◆ WHAT TO DO ◆
Retype the following data exactly, but leave its pictures out.

━━━ DATASET EXTRACT ━━━

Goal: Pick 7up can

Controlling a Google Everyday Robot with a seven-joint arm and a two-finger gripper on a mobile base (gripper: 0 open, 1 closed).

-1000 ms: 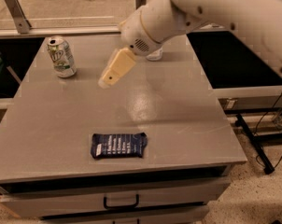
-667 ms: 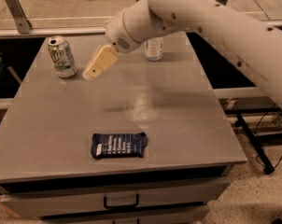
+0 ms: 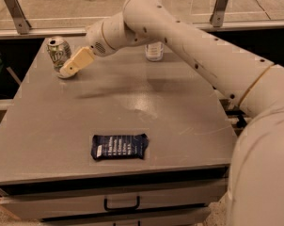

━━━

◆ EXERCISE RESPONSE ◆
Goal: Pick 7up can

Controlling a Google Everyday Robot with a seven-joint arm and a two-finger gripper on a mobile base (gripper: 0 open, 1 closed).

-1000 ms: 
-667 ms: 
+0 ms: 

Besides the given answer, there is nothing more to add.